Use the akamai_cps_upload_certificate resource to upload a third-party certificate and any other files that your CA sent you into CPS. The certificate and trust chain that your CA gives you must be in PEM format before you can use it in CPS. A PEM certificate is a base64 encoded ASCII file and contains ----BEGIN CERTIFICATE----- and -----END CERTIFICATE----- statements.

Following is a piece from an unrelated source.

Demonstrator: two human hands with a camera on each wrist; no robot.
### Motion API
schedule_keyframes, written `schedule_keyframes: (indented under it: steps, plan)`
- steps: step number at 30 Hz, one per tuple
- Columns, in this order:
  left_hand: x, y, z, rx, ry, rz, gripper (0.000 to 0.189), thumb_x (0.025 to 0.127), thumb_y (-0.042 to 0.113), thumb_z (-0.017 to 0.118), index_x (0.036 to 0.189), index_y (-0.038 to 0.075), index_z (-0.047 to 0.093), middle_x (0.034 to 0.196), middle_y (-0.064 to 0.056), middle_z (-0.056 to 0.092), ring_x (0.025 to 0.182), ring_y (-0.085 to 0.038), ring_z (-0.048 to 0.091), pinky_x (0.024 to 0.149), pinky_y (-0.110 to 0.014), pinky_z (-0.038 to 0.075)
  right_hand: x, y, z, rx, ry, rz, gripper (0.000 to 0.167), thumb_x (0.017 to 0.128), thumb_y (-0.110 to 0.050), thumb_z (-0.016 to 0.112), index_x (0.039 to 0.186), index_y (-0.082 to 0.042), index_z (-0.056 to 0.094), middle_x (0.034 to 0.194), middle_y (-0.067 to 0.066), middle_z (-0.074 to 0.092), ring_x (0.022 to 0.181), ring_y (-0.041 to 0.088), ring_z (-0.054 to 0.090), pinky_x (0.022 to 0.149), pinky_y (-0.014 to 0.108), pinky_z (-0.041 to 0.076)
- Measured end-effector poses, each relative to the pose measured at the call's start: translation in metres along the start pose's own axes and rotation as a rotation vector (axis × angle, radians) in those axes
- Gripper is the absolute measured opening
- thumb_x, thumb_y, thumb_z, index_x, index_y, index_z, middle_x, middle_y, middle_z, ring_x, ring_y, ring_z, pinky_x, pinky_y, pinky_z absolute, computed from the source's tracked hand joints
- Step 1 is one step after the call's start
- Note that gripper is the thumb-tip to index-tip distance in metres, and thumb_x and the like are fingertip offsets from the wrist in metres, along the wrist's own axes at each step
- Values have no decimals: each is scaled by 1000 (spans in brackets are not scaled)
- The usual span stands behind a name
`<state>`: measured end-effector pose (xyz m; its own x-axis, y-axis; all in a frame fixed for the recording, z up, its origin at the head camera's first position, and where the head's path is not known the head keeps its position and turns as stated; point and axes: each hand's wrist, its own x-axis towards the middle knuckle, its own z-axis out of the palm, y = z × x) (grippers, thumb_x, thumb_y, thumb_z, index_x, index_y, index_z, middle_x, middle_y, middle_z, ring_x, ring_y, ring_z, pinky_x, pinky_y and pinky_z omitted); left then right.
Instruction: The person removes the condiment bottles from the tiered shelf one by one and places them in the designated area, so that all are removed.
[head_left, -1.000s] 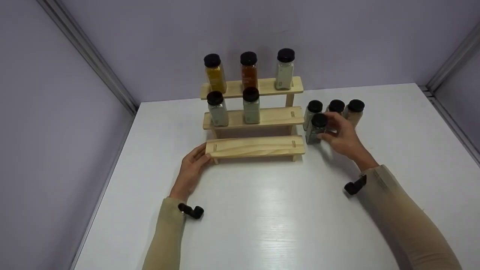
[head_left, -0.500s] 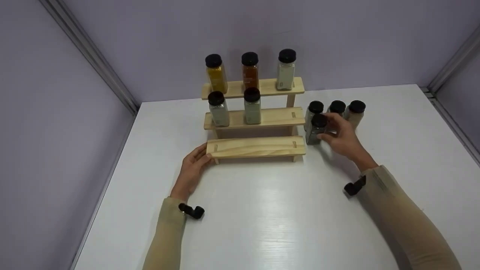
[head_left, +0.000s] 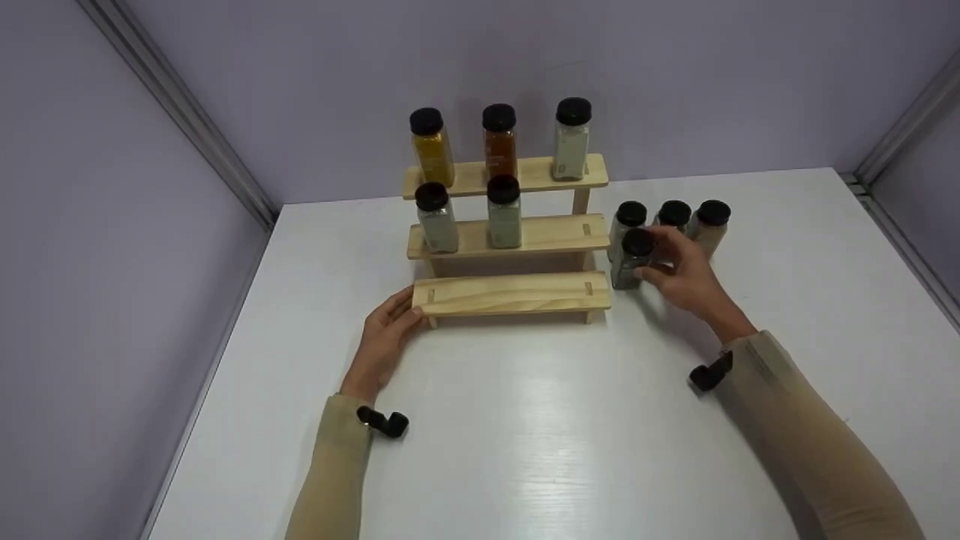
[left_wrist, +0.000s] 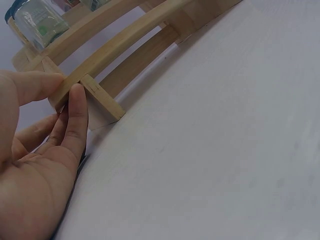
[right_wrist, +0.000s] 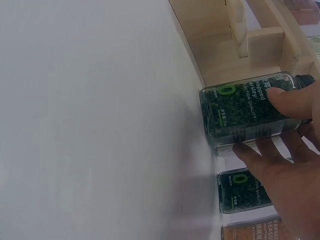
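Hands, two. Left hand (head_left: 384,337): thumb and fingers pinching the left end of the bottom tier of the rack (head_left: 510,294). Right hand (head_left: 686,277): thumb and fingers gripping the parsley jar (right_wrist: 237,107), which you hold upright beside the rack's right end; whether its base touches the counter (head_left: 480,450), you cannot tell.
Rack, three tiers. Top: yellow jar (head_left: 433,156), red jar (head_left: 500,150), pale jar (head_left: 571,152). Middle: two greenish jars (head_left: 505,223).
Back jars (head_left: 712,217), three: on the counter, beyond your right hand.
Change, last second: none visible; hands and parsley jar keep their places. Meaning, by judgement: your shelving pauses at the grip, jar not yet on a tier.
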<state>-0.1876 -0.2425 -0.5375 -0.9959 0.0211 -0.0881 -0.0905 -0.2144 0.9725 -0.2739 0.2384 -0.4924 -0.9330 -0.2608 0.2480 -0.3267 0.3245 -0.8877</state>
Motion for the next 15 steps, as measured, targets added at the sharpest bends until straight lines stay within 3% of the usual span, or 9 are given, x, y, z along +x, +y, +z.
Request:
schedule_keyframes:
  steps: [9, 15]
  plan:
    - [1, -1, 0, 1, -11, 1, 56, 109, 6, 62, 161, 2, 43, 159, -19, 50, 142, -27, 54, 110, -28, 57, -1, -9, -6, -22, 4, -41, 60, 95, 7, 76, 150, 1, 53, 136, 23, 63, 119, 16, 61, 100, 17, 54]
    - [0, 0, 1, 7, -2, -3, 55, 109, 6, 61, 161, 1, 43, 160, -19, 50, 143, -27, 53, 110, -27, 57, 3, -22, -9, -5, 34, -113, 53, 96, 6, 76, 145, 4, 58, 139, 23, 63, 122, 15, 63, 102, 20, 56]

If your CA provides you with a certificate that is not in PEM format, you can convert it to PEM format using an SSL converter.

Example usage

Basic usage:

resource "akamai_cps_upload_certificate" "upload_cert" {
  enrollment_id                          = 12345
  certificate_ecdsa_pem                  = example_cert_ecdsa.pem
  trust_chain_ecdsa_pem                  = example_trust_chain_ecdsa.pem
  acknowledge_post_verification_warnings = true
  acknowledge_change_management          = true
  wait_for_deployment                    = true
  timeouts {
  	default = "1h"

Argument reference

This resource supports these arguments:

  • enrollment_id (Required) - Unique identifier for the certificate enrollment.

  • certificate PEM file (Required) - Include at least one of the following arguments for the PEM file to upload. You can upload an ECDSA certificate, an RSA certificate, or both.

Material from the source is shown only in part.